Pages

11.12.2012

Sivasın Tarihi 8

Erzurum Kongresi'ne katılan yaklaşık 56 delege, Sivas Kongresi'ne katılmak için memleketlerinden yetki almamışlardı. Ayrıca bu delegeleri Sivas Kongresi'ne getirmek pratik olarak da mümkün değildi. Bu durum karşısında, Temsil Kurulu üyelerinin, Doğu illerini ve Trabzon vilayetini temsilen Sivas Kongresi'ne katılması kararlaştırıldı. Bu nedenle, Sivas Kongresi'nde - Temsil Kurulu üyeleri dışında - Doğu illerinden ve Trabzon'dan delege yer almamıştır.

Böylece, Bekir Sami (Kunduk) ve Rauf (Orbay) Bey, Sivas Vilayeti kontenjanından seçildikleri Temsil Kurulu Üyeliği ile hem doğu illerinin, hem de dolayısıyla Sivas'ın temsilcisi olarak Sivas Kongresi'nde yer almışlardır.
Sivas Kongresi Delegeleri
Delegenin Adı : Temsil Ettiği Yer: Mesleği:
Mustafa Kemal (Atatürk)
Temsil Kurulu Başkanı (Erzurum)
Ordu Müf. İstifa
Hüseyin Rauf (Orbay)
Temsil Kurulu Üyesi (Sivas)
Em. Deniz subayı
Bekir Sami (Kunduk)
Temsil Kurulu Üyesi (Sivas)
Mülkiyeli - Vali
Fevzi (Baysoy)
Temsil Kurulu Üyesi (Erzincan)
Din adamı -Şeyh
Raif (Dinç)
Temsil Kurulu Üyesi (Erzurum)
Hukukçu- Yargıç
Refet (Bele)
Canik (Samsun)(TKÜ)
Asker (Albay)
Kara Vasıf
Antep
Emekli Albay
İsmail Hami (Danişment)
İstanbul
Mülkiyeli- Tarihçi
İsmail Fazıl (Cebesoy)
İstanbul
Emekli General
Hikmet (Boran)
Ask. Tıb. Öğr.
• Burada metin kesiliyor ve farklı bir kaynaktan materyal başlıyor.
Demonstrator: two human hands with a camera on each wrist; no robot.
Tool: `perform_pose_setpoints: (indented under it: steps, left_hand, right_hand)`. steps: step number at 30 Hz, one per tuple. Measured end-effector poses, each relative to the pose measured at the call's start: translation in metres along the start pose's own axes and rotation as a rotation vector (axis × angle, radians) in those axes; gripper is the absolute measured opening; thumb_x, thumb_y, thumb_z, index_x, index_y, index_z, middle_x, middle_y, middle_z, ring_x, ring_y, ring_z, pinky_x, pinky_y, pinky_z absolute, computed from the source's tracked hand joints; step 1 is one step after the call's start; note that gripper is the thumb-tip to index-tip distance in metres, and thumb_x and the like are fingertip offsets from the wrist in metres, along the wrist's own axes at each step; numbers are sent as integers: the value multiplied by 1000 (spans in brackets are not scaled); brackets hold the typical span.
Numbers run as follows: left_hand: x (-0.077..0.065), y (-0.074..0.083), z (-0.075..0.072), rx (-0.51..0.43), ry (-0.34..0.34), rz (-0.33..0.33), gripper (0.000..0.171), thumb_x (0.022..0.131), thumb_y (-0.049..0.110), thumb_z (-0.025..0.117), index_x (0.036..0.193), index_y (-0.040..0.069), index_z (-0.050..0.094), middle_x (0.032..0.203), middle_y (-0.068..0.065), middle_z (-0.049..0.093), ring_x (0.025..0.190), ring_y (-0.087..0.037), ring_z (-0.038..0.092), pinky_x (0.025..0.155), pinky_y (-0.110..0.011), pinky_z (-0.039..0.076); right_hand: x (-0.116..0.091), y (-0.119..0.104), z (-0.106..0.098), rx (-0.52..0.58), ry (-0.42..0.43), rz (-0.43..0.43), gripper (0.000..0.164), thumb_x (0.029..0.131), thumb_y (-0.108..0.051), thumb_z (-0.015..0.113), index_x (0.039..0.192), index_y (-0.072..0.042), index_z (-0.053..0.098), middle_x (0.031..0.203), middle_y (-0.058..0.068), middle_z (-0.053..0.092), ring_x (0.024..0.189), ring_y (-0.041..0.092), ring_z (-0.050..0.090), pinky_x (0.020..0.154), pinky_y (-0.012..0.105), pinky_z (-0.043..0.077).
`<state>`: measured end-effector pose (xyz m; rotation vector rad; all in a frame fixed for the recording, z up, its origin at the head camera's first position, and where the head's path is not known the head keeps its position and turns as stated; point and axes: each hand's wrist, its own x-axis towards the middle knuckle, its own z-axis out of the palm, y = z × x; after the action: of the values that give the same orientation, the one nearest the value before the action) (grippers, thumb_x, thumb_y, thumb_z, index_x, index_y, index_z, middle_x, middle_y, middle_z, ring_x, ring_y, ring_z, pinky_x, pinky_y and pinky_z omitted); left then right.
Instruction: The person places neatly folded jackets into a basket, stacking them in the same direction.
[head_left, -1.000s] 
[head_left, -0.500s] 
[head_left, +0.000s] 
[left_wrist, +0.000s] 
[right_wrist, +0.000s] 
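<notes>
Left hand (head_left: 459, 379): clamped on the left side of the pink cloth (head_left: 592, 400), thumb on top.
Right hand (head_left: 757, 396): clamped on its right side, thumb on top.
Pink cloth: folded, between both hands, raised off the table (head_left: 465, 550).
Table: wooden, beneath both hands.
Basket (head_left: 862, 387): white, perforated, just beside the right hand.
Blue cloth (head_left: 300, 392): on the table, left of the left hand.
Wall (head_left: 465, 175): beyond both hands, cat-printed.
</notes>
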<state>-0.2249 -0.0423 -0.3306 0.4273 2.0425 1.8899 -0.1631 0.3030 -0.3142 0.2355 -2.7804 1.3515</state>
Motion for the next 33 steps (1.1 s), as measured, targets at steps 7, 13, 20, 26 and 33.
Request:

Tem.(İst.)
Tıbbiye Öğrencisi
Ahmet Nuri
Bursa
İlmiye sınıfı Hocası
Osman Nuri (Özpay)
Bursa
Hukukçu- Avukat
Hüseyin (Bayraktar)
Eskişehir
Tüccar
Hüsrev Sami (Kızıldoğan)
Eskişehir
Subay
Halil İbrahim (Sipahi)
Eskişehir
Tüccar- Bld. Bşk.
Mehmet Şükrü (Koçzade)
A. Karahisar
Hukukçu
Salih Sıtkı (Kesrioğlu)
A. Karahisar
Mülkiyeli
Bekir (Gümişioğlu))
A. Karahisar
Öğretmen
Abdurrahman Dursun (Yalvaç)
Çorum
Öğretmen
Mehmet Tevfik (Ergun)
Çorum
Öğretmen
İbrahim Süreyya (Yiğit)
Alaşehir (Saruhan)
Mutasarrıf
Macit (Suner)
Alaşehir (Manisa)
Hakim (Yargıç)
Mehmet Şükrü (Dalamanlı)
Denizli
Hukukçu
Yusuf (Başağazade)
Denizli
Hukukçu - Zıraatçı
Necip Ali (Küçüka)
Denizli
Hukukçu -Yargıç
Hakkı Behiç (Bayiç)
Denizli
Mülkiyeli
Sami Zeki
Kastamonu
Emekli Subay
Nuri (Tatlızade)
Kastamonu
Tüccar
Halit Hami (Mengi)
Bor (Niğde)
Tüccar- Beld. Bşk.
Mustafa (Soylu)
Niğde
Öğretmen
Yusuf Bahri (Tatlıoğlu)
Yozgat
Çiftçi
Osman Remzi (Öğüt)
Nevşehir
Memur
Mazhar Müfit (Kansu)
Denizli (Hakkari)
Valilikten istifa
Hasan
Süleyman (Boşanlı – Boşnak)
Samsun(Canik)
Çiftçi - Denizci
Aşağıdaki isimler ise Sivas Kongresi'ne delege olarak seçilmişler, ancak kongre çalışmaları sona erdikten sonraki günlerde Sivas'a gelebilmişlerdir.
Nuh Naci (Yazgan)
Kayseri
Tüccar
Ahmet Hilmi (Kalaç)
Kayseri
Kaymakam
Ömer Mümtaz (İmamzade)
Kayseri
Tüccar
İhsan Hamit (Tigrel)
Diyarbakır
Eğitimci
Bursa delegeleri gösterilen askerlikten istifa etmiş Necati (Kurtuluş) ve hukukçu Asaf (Doras)'a kongre tutanaklarında rastlanmadığı halde, bazı eserlerde isimleri geçmektedir.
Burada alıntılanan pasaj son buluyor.